Tuesday, July 6, 2010

Holiday Celebrations

This 4th of July was the 3rd one that hubby and I have been in a relationship over, but the first one we've actually been able to spend together. July 4, 2008 he was in California training for deployment. July 4, 2009 he was in Afghanistan working hard so I and everyone else in the US could enjoy our 4th of July freedom. This year he was home and with me. We had a 4 day weekend and spent a couple of days at an amusement part and then a couple of days at the lake with my family.

Since meeting hubby and especially since his return from deployment all holidays seem to carry more weight. Hubby enjoys the holidays and the time off from work, but his mind is constantly thinking of those soldiers who are deployed and not at home to enjoy the holidays with their family. Patriotic holidays are the worst. They are a curse and a blessing for him right now (and for me too). On one hand, there is a much greater understanding of what American freedom means and how great the cost was and is, but on the other hand hubby struggles with guilt that he is here enjoying that freedom while others are constantly risking their lives overseas. Next 4th of July he will again be serving in Afghanistan (boo for me), and he is able to understand that this is his time home to rest and retrain. When he goes back over, the guys there now will have their time home to rest and get ready to go back. Everything he does at work now revolves around deploying again. He rarely has out of site out of mind moments (like most of us do) about the war that is still raging in the Middle East. In fact, the only times I ever see hubby tear up are when he's talking about deployed soldiers - during the toast at our wedding on Memorial Day weekend and talking to me during the fireworks show 4th of July night. He struggles not to get frustrated by how little people actually know and understand about what's going on. He gets that it's because so many are just no exposed to the war or much information about it on a regular basis, so he works hard to keep things in perspective and be gracious, but I know patriotic holidays are extra hard for him.

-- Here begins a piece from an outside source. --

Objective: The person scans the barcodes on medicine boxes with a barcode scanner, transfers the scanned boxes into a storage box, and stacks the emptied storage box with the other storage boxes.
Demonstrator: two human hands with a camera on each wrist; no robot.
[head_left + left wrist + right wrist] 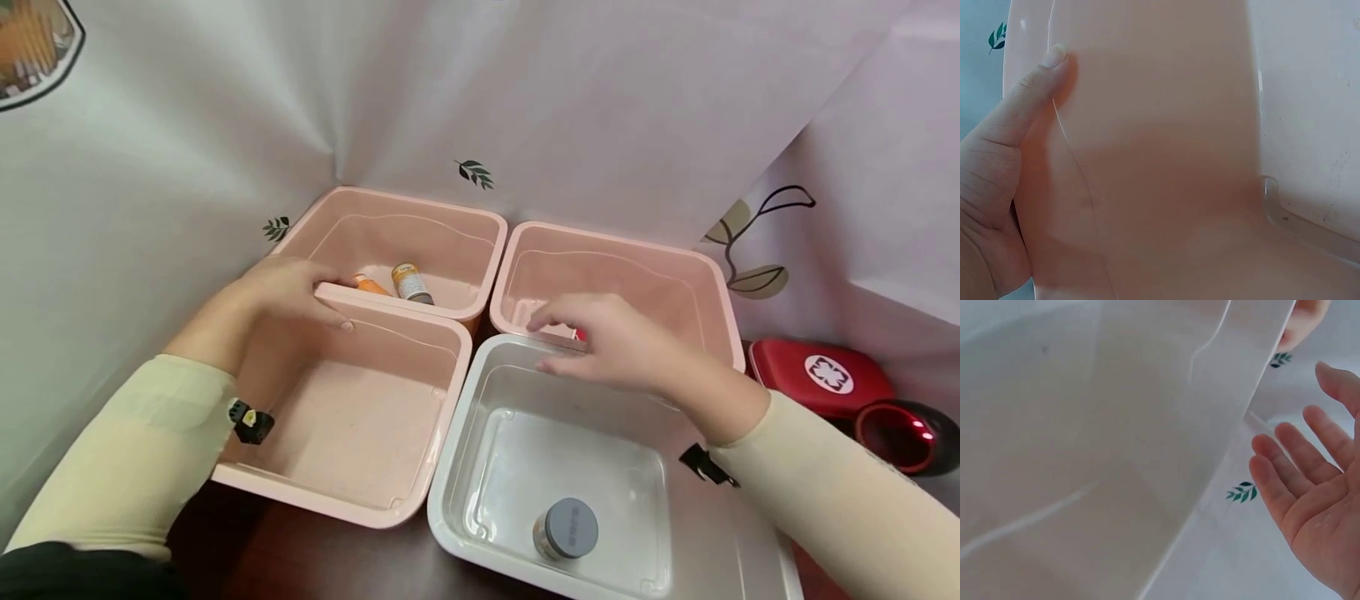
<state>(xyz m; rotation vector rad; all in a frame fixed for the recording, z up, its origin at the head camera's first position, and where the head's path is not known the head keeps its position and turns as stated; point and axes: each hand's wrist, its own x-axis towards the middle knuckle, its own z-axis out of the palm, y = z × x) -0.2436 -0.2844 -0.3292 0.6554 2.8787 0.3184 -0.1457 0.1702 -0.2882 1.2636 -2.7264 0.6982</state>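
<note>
My left hand (pixel 288 287) grips the back rim of the front left pink bin (pixel 450 417). The thumb presses the inner wall, and the fingers go over the rim toward the back left bin. In the left wrist view the thumb (pixel 1054 56) lies flat along the pink wall. Above the far rim of the grey-white bin (pixel 442 492) hovers my right hand (pixel 600 342), its fingers loosely bent around nothing. The right wrist view shows that palm (pixel 1329 519) with spread fingers beside a pale bin wall. A jar with a grey lid (pixel 572 528) stands in the grey-white bin.
The back left pink bin (pixel 420 200) contains an orange item (pixel 371 285) and a small labelled can (pixel 411 283). A red object (pixel 579 334) shows in the back right pink bin (pixel 615 236). At right lie a red case (pixel 821 375) and a black rounded device (pixel 926 437).
</note>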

While I am now walking this road with him and I have a much greater and personal understanding of all the sacrifices and danger involved, I also realize I do not walk this road at the same level he does, and I'm working hard to be supportive and find ways that help him express whatever he feels without feeling judged or told to "get over it."

Thinking about this situation with him the past couple of days has gotten me thinking about how so many of us walk our own war and battles (either with memories or current dangerous situations) and most of society has no clue the toll it's taking on you or others you know who are fighting the same battle. If you're blessed, you have a spouse, family, or friends who do their best to understand and be supportive... and who may even get things to an extent as they walk through life with you, but no one can really understand it like you do, and those that come the closest to understanding are the ones who have walked or are walking the same battles.

In some ways I feel like hubby and I are both fighting "quieted" wars. His is sometimes in the media and uses weapons and explosives, but the majority of the world has no clue as to what things are really like. Only those I tell know about my war and it seems the overall war against fighting sexual abuse and assault is one that is pushed under the carpet too much b/c it's too heinous to think that people are actually that perverted and cruel. But I know my struggles, I see my friends' struggles and it is all very real.... Just as real as the war in the Middle East... and no matter how much the general population may want to ingore both, they are happening and affecting a larger number of people than I think anyone can imagine.

On a personal level, my prayers that hubby and I can continue to learn how to best support each other in our battles and also reach out to those in similar circumstances as us and offer support and encouragment as well.